# what about this?



## appylover31803 (Sep 18, 2007)

thats awesome!


----------



## Magic (Jan 4, 2008)

appylover31803 said:


> thats awesome!


thanks!


----------



## Rachluvshorses4eva (Apr 11, 2007)

Wow! That is fab-u-lous! Well done you! That looks cool as! Any more? I'd love to see 'em! :wink:


----------



## my2geldings (Feb 18, 2008)

The magic of photoshop


----------



## my2geldings (Feb 18, 2008)




----------



## Rachluvshorses4eva (Apr 11, 2007)

That's awesome as!


----------



## Magic (Jan 4, 2008)

My2Geldings said:


> The magic of photoshop


Actually, I do have photoshop, but I cant figure out how to get the images off of photoshop onto my desktop so they are in a file readable to photobucket so i can put them on there! 

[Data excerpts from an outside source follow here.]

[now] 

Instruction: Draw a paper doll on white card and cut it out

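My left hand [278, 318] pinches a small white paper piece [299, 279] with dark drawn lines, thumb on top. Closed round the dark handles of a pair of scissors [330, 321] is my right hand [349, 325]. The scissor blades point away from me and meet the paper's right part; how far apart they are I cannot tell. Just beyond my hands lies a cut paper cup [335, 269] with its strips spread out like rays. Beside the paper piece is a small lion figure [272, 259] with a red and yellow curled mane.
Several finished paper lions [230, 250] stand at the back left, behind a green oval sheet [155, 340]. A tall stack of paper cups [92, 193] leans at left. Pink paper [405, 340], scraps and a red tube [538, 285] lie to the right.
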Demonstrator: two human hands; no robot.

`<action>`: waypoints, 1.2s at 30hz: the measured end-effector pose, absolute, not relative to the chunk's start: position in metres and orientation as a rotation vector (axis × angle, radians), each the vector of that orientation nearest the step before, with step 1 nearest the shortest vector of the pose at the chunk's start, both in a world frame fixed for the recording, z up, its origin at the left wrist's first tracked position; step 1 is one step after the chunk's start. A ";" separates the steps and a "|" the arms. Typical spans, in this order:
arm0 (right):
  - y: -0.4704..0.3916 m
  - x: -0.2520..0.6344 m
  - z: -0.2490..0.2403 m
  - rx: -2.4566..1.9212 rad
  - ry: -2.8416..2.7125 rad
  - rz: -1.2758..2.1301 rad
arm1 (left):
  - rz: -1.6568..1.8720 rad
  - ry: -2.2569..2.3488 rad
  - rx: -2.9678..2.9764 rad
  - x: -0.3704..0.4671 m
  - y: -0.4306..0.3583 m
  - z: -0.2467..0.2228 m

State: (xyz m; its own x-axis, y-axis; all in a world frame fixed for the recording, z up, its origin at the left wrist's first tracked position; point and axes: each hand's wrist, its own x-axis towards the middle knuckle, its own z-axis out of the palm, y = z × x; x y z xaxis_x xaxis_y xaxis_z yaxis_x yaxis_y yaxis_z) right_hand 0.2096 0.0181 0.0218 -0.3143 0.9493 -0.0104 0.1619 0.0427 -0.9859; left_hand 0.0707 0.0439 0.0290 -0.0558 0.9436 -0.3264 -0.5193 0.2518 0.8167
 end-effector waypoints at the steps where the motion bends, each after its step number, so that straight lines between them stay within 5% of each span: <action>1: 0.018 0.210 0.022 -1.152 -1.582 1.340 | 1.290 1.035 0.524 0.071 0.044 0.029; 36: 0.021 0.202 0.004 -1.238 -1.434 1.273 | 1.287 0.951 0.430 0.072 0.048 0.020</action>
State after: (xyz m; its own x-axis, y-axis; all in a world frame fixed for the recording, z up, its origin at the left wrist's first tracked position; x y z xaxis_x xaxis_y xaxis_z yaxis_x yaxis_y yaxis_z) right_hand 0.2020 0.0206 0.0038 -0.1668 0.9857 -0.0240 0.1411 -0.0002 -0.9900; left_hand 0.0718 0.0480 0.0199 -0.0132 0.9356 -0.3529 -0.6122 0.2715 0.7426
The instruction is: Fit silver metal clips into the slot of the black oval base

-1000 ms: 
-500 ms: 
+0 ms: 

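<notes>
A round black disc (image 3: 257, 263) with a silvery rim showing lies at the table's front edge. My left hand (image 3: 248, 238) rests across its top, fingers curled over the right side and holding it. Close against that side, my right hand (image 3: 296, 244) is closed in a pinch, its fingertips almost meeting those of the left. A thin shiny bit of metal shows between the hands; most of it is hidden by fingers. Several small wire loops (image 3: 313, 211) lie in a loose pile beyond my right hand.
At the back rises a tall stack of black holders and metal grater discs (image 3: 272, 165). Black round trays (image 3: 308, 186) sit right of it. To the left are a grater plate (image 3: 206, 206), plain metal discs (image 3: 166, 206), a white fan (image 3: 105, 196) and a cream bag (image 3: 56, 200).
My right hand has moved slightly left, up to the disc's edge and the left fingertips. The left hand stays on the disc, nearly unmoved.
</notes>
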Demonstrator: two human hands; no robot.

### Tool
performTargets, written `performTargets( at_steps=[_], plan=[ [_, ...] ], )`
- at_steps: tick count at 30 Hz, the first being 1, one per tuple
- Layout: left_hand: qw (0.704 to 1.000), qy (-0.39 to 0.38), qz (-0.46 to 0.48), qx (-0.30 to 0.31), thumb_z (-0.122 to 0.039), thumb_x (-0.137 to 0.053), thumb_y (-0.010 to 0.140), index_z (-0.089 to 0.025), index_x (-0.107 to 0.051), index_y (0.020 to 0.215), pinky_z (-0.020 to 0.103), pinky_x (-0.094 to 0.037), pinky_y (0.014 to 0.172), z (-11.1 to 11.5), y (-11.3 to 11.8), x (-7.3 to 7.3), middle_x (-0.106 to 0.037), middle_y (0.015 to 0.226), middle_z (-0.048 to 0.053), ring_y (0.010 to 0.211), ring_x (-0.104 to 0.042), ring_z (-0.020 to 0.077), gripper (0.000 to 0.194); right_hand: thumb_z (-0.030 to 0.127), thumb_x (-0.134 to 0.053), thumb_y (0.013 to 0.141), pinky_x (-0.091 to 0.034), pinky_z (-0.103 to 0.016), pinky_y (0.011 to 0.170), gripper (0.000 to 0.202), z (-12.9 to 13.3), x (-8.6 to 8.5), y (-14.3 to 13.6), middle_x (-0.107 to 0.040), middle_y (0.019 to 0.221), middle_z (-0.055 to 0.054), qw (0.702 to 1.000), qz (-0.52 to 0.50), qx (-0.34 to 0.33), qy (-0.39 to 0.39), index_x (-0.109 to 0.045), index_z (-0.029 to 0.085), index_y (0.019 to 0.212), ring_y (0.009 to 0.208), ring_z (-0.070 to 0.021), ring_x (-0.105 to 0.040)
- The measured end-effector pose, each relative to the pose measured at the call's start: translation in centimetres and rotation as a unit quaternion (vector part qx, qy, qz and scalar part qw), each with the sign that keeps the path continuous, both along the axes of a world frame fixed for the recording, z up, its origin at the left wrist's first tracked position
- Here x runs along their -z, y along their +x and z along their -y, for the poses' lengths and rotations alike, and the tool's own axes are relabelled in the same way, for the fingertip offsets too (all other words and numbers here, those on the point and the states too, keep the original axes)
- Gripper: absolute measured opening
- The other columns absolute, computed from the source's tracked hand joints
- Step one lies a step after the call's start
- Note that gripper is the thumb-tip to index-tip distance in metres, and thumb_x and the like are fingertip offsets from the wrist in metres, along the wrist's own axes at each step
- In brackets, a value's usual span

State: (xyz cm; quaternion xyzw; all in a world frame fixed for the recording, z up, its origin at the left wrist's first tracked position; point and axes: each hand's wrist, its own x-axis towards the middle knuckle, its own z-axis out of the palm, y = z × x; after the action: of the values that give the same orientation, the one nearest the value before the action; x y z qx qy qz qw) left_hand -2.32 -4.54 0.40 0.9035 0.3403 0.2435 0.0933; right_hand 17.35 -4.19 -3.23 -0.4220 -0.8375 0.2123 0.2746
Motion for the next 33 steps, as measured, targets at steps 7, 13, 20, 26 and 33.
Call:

for this, I used photobucket (awesome new program they have)


----------



## Magic (Jan 4, 2008)

Rachluvshorses4eva said:


> Wow! That is fab-u-lous! Well done you! That looks cool as! Any more? I'd love to see 'em! :wink:


thanks!!! I do have more, hold on...
ok, I put them up at the start of this thread ^^


----------



## wild_spot (Jan 30, 2008)

When you go to save in photoshop, there is a drop down menu of file types, you just choose whichever one you like.
the default one is a .psd which stands for photoshop document, and isn't readable by other programs. try a different file type that photobucket can read, I use jpeg.


----------



## Magic (Jan 4, 2008)

wild_spot said:


> When you go to save in photoshop, there is a drop down menu of file types, you just choose whichever one you like.
> the default one is a .psd which stands for photoshop document, and isn't readable by other programs. try a different file type that photobucket can read, I use jpeg.


thanks a BUNCH! I will try that now! thanks!


----------